David slowed. Kinsey looked both ways down the long hallway. Empty except for the nurse who was headed in the opposite direction. Holding pink rabbit-eared slippers in her hands, Kinsey traipsed barefoot across the space that separated them. “Hey, where are you going?”
“Home.”
“No fair.” Her bottom lip protruded and her sky blue eyes turned stormy. “I want to go home.”
“Your doctor knows best.” The door to freedom beckoned only a few feet away. Apparently, Kinsey was trying to make a break for it. David sidled past her. “He’ll send you home soon enough.”
Or God would take her home. David mentally banged a hand against his head.
Stupid.
He had no idea what Kinsey’s prognosis might be. Whether she would go home at all. Not every cancer patient did. He had no right to get her hopes up. He sucked in air and faced her. She looked so sad. “How long have you been here?”
“This time?”
This time. He knew that feeling. “Yes.”
“I mark the days off on the calendar in my room before I go to sleep at night.” She wrinkled her nose. “Last night, it was seven.”
Seven days. A lifetime for a child—or an adult, for that matter. He glanced at the empty wheelchair still parked in front of the discharge station. “What floor are you on?”
“Second.”
“Come on.” Her mother was probably searching frantically this very moment. “How about I give you a ride?”
“I ride in those things all the time.” Her face turned morose, but she made an effort to smile. Her lips were chapped and cracked. “I want
to ride on a horse. A black stallion. Named King. I wanna ride real fast and jump over big logs and rivers and gallop all over the place.”
“Horses are okay too, but you’ve never ridden in a chair pushed by me.” David had ridden horses his whole life. They were simply a form of transportation to him. She spoke like a city kid who read a lot of books. He bowed and swept his arm out in an exaggerated flourish. “Your buggy awaits you.”
Kinsey’s gaze strayed toward the double doors. Her shoulders slumped, she climbed into the chair and stuck her slippers on her feet. “Whatever.”
The discharge clerk frowned. David leaned over the desk and whispered, “I’m taking her back upstairs. Her mother will be looking for her.”
“I should really call a nurse—”
“I’ve been coming here for how long?”
“Too long, Mr. Plank. Just go directly there.” She pushed her glasses up a long nose and smiled. “Do not pass go. Do not collect two hundred dollars.”
He smiled back. Even Plain folks got that reference. “Promise.”

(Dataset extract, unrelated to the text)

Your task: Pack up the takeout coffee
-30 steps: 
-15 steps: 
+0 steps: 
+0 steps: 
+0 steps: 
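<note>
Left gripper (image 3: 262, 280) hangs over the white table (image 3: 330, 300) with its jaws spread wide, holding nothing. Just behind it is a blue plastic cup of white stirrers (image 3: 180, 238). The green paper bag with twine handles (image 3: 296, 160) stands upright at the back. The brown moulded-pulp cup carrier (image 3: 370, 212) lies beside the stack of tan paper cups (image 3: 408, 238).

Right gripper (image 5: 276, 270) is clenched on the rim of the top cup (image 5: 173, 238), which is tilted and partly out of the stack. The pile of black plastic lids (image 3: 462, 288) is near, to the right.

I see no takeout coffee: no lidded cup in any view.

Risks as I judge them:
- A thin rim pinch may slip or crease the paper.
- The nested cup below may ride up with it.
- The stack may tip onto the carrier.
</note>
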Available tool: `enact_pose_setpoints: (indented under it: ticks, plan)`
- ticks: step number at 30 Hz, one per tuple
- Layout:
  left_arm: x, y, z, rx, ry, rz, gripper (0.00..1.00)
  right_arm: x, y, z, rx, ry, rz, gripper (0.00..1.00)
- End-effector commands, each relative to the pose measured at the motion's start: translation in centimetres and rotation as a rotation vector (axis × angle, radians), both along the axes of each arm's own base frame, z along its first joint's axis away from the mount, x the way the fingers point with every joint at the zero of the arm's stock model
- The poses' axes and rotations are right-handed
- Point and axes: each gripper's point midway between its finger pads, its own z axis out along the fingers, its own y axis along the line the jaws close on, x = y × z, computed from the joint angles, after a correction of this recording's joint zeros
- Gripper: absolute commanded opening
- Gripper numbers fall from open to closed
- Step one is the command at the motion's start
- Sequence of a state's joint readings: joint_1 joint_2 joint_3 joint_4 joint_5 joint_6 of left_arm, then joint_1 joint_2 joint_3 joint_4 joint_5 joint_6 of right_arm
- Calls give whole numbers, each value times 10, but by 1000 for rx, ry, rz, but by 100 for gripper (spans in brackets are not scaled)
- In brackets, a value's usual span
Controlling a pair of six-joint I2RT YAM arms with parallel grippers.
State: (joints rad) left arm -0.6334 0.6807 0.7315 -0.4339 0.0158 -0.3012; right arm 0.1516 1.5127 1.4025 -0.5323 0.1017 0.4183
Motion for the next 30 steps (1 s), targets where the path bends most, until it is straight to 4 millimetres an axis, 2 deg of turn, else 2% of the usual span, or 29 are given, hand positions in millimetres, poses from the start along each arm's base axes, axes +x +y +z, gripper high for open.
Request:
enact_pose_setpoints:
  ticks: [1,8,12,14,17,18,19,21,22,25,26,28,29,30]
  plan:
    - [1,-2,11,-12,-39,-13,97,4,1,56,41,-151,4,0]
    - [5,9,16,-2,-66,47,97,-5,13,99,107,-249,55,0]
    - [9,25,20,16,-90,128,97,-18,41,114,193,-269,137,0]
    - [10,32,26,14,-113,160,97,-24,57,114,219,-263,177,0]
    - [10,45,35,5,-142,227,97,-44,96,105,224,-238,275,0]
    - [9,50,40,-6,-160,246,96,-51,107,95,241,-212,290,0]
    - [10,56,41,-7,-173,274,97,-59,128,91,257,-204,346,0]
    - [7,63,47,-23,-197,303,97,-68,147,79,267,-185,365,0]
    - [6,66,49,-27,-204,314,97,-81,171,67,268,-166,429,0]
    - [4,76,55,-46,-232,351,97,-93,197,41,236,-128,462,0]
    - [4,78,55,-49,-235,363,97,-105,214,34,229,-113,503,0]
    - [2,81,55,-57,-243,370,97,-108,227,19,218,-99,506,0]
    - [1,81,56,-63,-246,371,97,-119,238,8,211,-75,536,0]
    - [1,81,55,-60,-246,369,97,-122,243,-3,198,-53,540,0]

He grabbed the handles. He would be late for the horse auction, but his brothers would hold a spot for him. “We’re off!”
He pushed her as fast as he could safely. His stomach lurched and his legs trembled, but he didn’t slow down.
“Faster!” Grinning, Kinsey clapped her hands. “Faster, faster!”

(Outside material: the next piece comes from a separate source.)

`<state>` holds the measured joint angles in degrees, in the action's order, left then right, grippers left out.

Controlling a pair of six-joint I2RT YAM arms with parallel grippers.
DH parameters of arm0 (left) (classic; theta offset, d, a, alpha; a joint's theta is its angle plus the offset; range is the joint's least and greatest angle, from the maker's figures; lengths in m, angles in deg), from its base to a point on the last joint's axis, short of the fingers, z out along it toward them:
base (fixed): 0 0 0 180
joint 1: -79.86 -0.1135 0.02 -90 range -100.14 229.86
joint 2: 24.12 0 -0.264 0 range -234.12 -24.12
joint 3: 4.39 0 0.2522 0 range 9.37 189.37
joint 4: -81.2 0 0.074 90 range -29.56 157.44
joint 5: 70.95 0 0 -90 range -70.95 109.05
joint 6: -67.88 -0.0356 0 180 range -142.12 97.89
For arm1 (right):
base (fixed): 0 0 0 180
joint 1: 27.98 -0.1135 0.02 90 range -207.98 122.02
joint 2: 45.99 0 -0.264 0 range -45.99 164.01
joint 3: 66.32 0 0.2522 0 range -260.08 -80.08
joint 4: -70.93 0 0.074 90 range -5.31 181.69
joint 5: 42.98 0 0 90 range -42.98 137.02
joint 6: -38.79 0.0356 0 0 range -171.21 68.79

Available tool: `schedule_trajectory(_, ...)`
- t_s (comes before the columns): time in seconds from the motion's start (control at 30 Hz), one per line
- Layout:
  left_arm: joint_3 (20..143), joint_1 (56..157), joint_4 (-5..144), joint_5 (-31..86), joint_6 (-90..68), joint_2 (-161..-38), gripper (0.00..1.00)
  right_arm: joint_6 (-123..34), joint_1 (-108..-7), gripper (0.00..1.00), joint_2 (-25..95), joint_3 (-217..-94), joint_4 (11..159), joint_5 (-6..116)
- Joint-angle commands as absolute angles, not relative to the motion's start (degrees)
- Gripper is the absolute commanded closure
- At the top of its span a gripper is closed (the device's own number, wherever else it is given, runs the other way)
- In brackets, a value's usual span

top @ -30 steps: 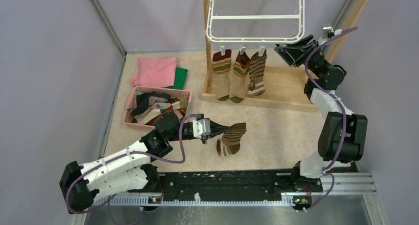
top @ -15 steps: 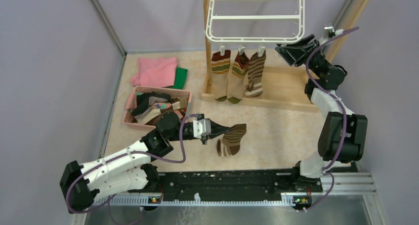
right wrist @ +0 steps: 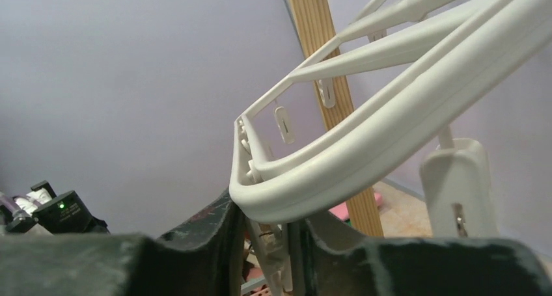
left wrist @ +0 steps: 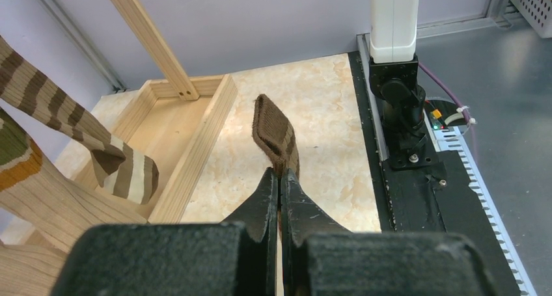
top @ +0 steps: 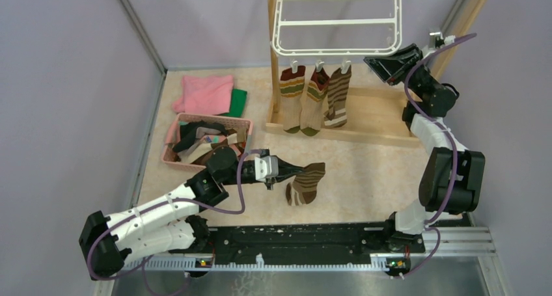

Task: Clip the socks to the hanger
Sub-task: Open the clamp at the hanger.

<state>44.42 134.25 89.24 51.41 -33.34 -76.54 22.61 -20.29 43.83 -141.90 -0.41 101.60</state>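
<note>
While the left gripper (top: 281, 169) hangs above the floor, its jaws are pinched tight on one end of a brown striped sock (top: 306, 184). From the top camera the rest of the sock droops down from the fingertips. In the left wrist view the same sock (left wrist: 273, 130) stands up as a folded loop just past the closed fingers (left wrist: 263, 198).

Beyond that gripper and to its left stands the wooden frame (left wrist: 202, 146), with three hung socks (top: 316, 99) clipped in a row to the near rail of the white hanger (top: 336, 51). Behind the left gripper, beside its arm, sits a pink basket (top: 215, 117) holding loose socks (top: 202, 140). A pink cloth (top: 205, 93) and a green cloth (top: 238, 102) lie past the basket.

The right gripper (top: 374, 63) is raised to the hanger's near right corner. In its wrist view the hanger's rim (right wrist: 364, 153) curves just above the fingertips, and a small white clip (right wrist: 272, 250) hangs down between the two fingers (right wrist: 208, 237). The jaws stand partly apart around that clip. Whether they squeeze it or only bracket it cannot be told. A second clip (right wrist: 455, 185) dangles to the right of this gripper.
</note>
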Motion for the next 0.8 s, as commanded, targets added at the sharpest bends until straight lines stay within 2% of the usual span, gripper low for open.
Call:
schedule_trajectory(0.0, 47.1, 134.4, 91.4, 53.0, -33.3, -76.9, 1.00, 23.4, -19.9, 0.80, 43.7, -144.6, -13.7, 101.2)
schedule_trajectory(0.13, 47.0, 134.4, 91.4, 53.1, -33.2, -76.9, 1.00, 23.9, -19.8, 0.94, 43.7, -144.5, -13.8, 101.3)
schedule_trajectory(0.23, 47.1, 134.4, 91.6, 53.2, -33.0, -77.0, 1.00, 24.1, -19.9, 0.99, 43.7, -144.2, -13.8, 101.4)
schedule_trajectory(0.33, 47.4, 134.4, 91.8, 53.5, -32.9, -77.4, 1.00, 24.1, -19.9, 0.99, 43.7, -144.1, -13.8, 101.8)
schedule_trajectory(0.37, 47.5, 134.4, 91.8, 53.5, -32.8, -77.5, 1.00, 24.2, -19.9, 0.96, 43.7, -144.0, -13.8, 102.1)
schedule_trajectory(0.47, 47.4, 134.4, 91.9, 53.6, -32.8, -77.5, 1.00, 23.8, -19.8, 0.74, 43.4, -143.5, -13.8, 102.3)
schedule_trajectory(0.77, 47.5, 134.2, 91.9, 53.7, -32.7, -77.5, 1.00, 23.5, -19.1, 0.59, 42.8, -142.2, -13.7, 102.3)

He wanted to oblige her, but his body wouldn’t let him.
Fortunately, the elevator door loomed. He slid the chair sideways and slapped the button.

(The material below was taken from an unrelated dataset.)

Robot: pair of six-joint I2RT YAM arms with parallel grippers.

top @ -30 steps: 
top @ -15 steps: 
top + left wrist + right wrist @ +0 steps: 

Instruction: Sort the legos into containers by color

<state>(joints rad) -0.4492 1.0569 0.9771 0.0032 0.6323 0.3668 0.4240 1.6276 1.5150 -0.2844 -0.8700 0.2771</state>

Thank You, Lord, for short hallways and long elevator rides.
Strange prayer for a Plain man. God would understand. So would the deacon, were he here. Thankfully, he wasn’t.
On the second floor, he gave Kinsey a repeat performance. They were at her door in seconds. Gasping, he tugged it open. “Home sweet home.”
Home it was. David got a quick impression of walls covered with pictures—some torn from magazines, some hand-drawn—all of
horses. The bed was covered with a bright green and blue quilt and stuffed animals of every variety. In the middle of all that chaos stood Kinsey’s mom, hands on her hips. The purple dress was gone. Today she wore a waitress uniform with the words
HomeTown Restaurant
embroidered over the white shirt pocket.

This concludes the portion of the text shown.